The Internet is also losing its biodiversity. With what consequences?
The online universe has been expanding steadily and unstoppably for nearly 25 years. In 2020, the number of registered .com domains alone surpassed 150 million.
Yet despite this growth, the digital world is becoming more concentrated around an ever-smaller number of organizations, which are centralizing an ever-increasing number of services in their hands.
THE “.COM” ECOSYSTEM
Digital “biodiversity” was recently analyzed by a team of Australian researchers, who, with the help of artificial intelligence, surveyed 18 billion online comments posted on Reddit and Twitter since 2006 and the links published accompanying these comments.

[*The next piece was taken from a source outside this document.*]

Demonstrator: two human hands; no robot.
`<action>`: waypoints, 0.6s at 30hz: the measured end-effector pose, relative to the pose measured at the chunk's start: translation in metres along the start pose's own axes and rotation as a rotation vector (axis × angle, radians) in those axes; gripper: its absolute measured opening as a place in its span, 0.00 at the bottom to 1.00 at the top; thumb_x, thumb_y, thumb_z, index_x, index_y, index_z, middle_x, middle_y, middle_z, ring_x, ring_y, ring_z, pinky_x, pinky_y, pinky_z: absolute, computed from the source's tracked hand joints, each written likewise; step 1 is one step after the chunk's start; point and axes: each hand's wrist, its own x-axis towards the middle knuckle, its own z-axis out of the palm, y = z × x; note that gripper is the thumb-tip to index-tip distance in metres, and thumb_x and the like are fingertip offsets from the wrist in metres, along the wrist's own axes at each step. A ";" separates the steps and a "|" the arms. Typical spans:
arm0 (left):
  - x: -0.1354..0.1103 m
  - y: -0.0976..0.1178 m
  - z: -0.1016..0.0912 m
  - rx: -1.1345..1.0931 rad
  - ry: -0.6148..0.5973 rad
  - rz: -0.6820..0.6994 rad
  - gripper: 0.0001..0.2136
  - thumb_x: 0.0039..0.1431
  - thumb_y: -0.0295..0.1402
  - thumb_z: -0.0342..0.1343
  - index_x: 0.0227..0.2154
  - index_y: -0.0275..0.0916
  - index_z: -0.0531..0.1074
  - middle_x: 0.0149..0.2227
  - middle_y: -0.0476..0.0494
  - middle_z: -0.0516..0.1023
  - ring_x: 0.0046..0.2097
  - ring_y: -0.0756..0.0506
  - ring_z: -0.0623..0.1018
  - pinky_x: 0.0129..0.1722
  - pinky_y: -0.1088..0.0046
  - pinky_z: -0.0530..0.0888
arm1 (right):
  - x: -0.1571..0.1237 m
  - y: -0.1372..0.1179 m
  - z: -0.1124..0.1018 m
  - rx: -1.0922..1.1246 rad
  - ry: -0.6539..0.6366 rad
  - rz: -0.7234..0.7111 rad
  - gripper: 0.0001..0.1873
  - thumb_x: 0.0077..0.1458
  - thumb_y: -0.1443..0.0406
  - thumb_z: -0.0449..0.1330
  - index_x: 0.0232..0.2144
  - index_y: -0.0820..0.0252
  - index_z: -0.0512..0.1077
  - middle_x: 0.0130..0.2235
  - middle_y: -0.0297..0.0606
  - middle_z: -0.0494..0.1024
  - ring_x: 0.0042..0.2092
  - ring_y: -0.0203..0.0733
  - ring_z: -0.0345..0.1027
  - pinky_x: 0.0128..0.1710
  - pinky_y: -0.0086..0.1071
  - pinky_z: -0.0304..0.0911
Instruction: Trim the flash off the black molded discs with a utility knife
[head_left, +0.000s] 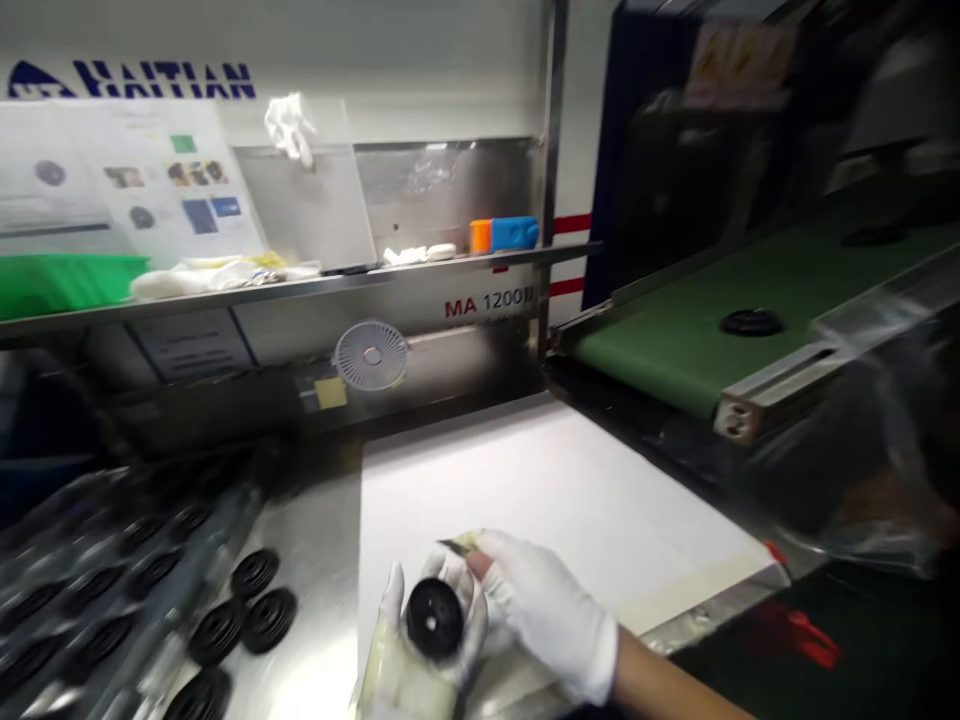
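Your left hand (405, 665) cups the black disc (433, 620) face-up in curled fingers, and your right hand (551, 620), touching it from the right, pinches a thin blade-like tool (457, 545) lying crosswise just beyond the disc.

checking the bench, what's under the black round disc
The white-gloved left hand cups the black round disc; below lies a flat white sheet. The bench beneath that sheet is hidden.
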 end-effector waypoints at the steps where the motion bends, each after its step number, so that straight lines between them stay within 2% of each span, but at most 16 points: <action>1: 0.001 0.005 -0.004 -0.081 0.050 -0.019 0.11 0.52 0.36 0.56 0.35 0.35 0.70 0.35 0.40 0.74 0.42 0.43 0.74 0.44 0.60 0.71 | -0.003 0.003 0.000 0.018 0.003 -0.004 0.15 0.60 0.58 0.45 0.29 0.58 0.67 0.29 0.34 0.72 0.31 0.37 0.65 0.31 0.28 0.57; 4: 0.003 0.017 -0.011 -0.166 0.080 0.031 0.07 0.49 0.24 0.55 0.33 0.35 0.71 0.32 0.42 0.74 0.40 0.45 0.74 0.44 0.61 0.71 | -0.014 0.010 0.010 -0.029 -0.085 0.044 0.13 0.59 0.62 0.46 0.23 0.58 0.62 0.26 0.32 0.70 0.29 0.37 0.63 0.29 0.28 0.55; 6: 0.003 0.018 -0.011 -0.161 0.059 0.126 0.08 0.46 0.22 0.52 0.30 0.35 0.71 0.30 0.43 0.73 0.37 0.45 0.75 0.41 0.62 0.72 | -0.020 0.012 0.022 -0.100 -0.111 0.089 0.11 0.58 0.65 0.46 0.24 0.57 0.62 0.26 0.32 0.70 0.29 0.37 0.64 0.28 0.28 0.54; 8: 0.003 0.015 -0.009 -0.151 0.053 0.186 0.07 0.44 0.22 0.52 0.27 0.36 0.71 0.27 0.45 0.71 0.33 0.47 0.74 0.37 0.66 0.73 | -0.023 0.011 0.033 -0.205 -0.096 0.109 0.11 0.59 0.64 0.45 0.27 0.57 0.64 0.27 0.33 0.71 0.29 0.38 0.65 0.28 0.28 0.53; 12: 0.001 0.007 -0.004 -0.018 0.053 0.257 0.04 0.47 0.28 0.55 0.28 0.38 0.71 0.26 0.48 0.70 0.30 0.49 0.72 0.34 0.70 0.73 | -0.021 0.009 0.045 -0.396 -0.079 0.090 0.14 0.61 0.59 0.45 0.29 0.56 0.65 0.28 0.34 0.73 0.29 0.39 0.66 0.27 0.29 0.50; 18: 0.002 0.003 -0.005 0.063 0.083 0.307 0.05 0.46 0.31 0.58 0.29 0.38 0.71 0.26 0.49 0.71 0.31 0.50 0.73 0.35 0.71 0.72 | -0.021 0.015 0.053 -0.427 -0.038 0.077 0.13 0.62 0.60 0.44 0.30 0.54 0.65 0.29 0.32 0.74 0.30 0.39 0.66 0.27 0.30 0.47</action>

The analysis measured the uniqueness of links posted in comments with a coefficient between 0 (maximum diversity, each comment points to a different domain) and 1 (minimum diversity, all comments point to the same domain, e.g. youtube.com).

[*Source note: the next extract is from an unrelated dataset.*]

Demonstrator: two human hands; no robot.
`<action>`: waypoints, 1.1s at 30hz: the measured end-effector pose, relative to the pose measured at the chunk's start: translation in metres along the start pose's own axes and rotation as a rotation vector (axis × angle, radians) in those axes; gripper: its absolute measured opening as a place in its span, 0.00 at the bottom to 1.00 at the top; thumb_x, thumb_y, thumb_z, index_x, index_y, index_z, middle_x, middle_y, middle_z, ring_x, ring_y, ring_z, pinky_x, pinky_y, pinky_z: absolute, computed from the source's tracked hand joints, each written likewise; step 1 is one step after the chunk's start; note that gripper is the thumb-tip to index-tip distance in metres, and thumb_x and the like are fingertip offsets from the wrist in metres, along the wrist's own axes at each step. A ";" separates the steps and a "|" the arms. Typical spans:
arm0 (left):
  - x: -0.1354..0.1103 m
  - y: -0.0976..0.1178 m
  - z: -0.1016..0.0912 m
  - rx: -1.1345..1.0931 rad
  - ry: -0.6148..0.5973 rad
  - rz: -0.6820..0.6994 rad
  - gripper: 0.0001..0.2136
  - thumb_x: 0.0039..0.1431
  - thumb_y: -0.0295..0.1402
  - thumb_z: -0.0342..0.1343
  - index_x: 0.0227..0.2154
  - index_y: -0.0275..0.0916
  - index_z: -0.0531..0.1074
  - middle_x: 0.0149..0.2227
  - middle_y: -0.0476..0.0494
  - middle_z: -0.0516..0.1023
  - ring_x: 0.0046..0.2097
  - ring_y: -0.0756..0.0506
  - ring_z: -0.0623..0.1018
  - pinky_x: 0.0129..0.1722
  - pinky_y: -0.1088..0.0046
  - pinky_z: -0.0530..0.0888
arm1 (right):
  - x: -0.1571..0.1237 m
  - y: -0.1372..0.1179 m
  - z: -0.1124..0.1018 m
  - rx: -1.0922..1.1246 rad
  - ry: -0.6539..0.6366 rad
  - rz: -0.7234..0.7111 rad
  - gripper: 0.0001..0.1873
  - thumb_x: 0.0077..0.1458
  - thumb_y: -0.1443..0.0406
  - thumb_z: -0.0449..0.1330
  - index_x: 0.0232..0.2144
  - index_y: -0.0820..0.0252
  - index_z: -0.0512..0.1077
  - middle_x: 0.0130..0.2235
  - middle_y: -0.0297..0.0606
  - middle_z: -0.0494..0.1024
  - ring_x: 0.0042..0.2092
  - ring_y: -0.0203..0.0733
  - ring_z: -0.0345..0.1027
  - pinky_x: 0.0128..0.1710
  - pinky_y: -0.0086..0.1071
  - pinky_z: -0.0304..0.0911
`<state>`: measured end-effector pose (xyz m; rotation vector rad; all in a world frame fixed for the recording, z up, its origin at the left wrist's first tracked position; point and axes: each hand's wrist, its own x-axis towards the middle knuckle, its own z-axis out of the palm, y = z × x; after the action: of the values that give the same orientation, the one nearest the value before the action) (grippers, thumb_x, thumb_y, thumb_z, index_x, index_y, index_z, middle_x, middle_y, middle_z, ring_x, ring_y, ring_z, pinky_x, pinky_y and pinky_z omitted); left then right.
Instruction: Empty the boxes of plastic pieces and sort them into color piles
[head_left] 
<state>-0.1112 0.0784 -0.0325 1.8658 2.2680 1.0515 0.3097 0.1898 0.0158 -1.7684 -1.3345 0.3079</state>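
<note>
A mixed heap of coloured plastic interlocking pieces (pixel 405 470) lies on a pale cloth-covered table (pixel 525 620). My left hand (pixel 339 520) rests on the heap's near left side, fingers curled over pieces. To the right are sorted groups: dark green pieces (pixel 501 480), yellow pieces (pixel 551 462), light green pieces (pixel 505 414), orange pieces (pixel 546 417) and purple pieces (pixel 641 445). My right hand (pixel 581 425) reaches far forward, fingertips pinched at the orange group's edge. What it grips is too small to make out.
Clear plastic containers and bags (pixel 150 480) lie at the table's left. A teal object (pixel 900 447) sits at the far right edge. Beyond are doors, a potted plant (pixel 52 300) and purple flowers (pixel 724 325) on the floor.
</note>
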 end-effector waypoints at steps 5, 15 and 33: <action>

The results of the study are clear: 20 years ago, there was much more diversity on the web, with more than 20 different links for every 100 comments posted. In 2020, the researchers measured an average of only 5 different links for every 100 comments posted.

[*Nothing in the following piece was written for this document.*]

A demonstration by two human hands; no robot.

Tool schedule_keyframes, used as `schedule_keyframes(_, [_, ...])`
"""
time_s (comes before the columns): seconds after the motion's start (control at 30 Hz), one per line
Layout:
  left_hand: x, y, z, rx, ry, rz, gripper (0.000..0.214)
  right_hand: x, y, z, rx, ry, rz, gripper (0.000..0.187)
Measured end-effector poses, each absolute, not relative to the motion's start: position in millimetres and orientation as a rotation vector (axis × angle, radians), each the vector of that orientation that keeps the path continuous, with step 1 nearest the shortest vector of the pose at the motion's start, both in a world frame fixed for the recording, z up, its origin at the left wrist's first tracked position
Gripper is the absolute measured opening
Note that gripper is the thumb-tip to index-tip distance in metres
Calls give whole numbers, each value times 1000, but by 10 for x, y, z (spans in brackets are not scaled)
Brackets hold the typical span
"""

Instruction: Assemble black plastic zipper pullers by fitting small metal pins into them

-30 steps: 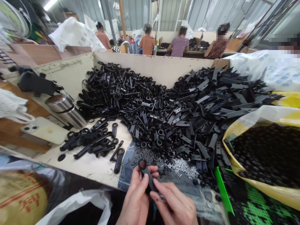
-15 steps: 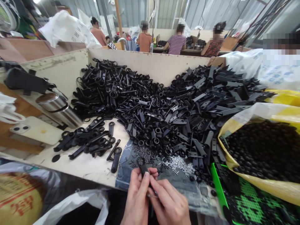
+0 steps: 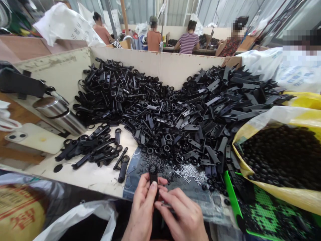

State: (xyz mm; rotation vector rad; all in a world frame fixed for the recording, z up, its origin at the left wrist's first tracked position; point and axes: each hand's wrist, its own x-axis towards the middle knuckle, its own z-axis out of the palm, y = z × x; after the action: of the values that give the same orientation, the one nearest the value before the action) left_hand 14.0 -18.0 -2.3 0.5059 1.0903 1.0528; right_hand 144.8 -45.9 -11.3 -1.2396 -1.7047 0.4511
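Observation:
My left hand [image 3: 143,206] is closed around a black plastic handle with a round ring end [image 3: 153,171], its thumb flat along the stem and the ring pointing away from me. Close beside it, my right hand [image 3: 184,211] pinches a thin greyish, metal-looking piece [image 3: 166,204] near the handle's lower end; its exact kind is hard to make out. Both hands are above a denim cloth [image 3: 132,182]. Just beyond them lie small dark screws [image 3: 155,161] and a heap of silver pins [image 3: 193,174]. To the left rests a group of similar black handles [image 3: 95,150].
Big piles of black ring parts [image 3: 112,87] and flat black strips [image 3: 235,90] fill the bin. A steel flask [image 3: 60,115] and phone [image 3: 35,138] are left. At right stand a yellow sack [image 3: 247,164] of black beads and a green basket [image 3: 232,197]. Several people sit beyond.
The handle in my left hand has turned more upright, so its ring end shows more fully. My right hand has moved slightly away from it and down. The view has shifted slightly.

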Motion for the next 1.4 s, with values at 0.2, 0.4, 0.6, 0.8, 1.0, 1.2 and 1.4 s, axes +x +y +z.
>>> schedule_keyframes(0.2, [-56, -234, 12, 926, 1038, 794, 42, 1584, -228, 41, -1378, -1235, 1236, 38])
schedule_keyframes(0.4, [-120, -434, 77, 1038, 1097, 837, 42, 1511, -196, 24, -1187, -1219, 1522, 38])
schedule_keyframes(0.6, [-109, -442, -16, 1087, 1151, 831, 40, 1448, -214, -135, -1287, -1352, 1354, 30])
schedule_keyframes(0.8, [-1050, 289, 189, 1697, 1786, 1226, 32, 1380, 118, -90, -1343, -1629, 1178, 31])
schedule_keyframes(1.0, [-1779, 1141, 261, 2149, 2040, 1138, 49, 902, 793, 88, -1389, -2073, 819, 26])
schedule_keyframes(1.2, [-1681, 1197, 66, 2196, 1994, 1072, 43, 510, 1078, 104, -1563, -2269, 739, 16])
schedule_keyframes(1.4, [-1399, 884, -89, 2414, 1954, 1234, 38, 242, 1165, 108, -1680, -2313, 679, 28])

According to the study, in 2020, 60-70% of attention on major social media was focused on less than 10 areas.
The research also measured the structure of links that connect different websites together, analyzing more than 20 million connections over the last 3 years. It emerged that the world’s 1,000 most visited sites are gaining popularity month after month, at the expense of smaller, lesser-known sites.
But despite this, the web continues to be a fertile ground for innovation: every day new services, new applications and new products emerge, from messaging services to online shopping, from platforms for finding work to those for playing or working.
FEWER AND FEWER SURVIVORS
The study also measured how the web has radically changed its vitality over the course of its history: if in 2011 40% of the sites created 5 years earlier were still active, in 2015 this percentage was reduced to 3.
The dynamics of digital competition therefore seem clear: in 25 years the web has changed profoundly and has lost most of its diversity, to the detriment of competition and the advantages of the network economy. It is not only the digital world that is paying the price, but also the real world, since they are two increasingly interconnected universes. How? The Internet is, among other things, also the first source of contacts for those who want to find work, go shopping, look for a house… If the content is in the hands of a few large companies, there is a risk of creating strong imbalances that in the long term will have consequences for the end user, but not only.
According to the researchers, it is therefore up to governments to promote the development of digital diversity, encouraging the emergence of ever new and innovative services capable of satisfying the still unresolved demands and needs of consumers.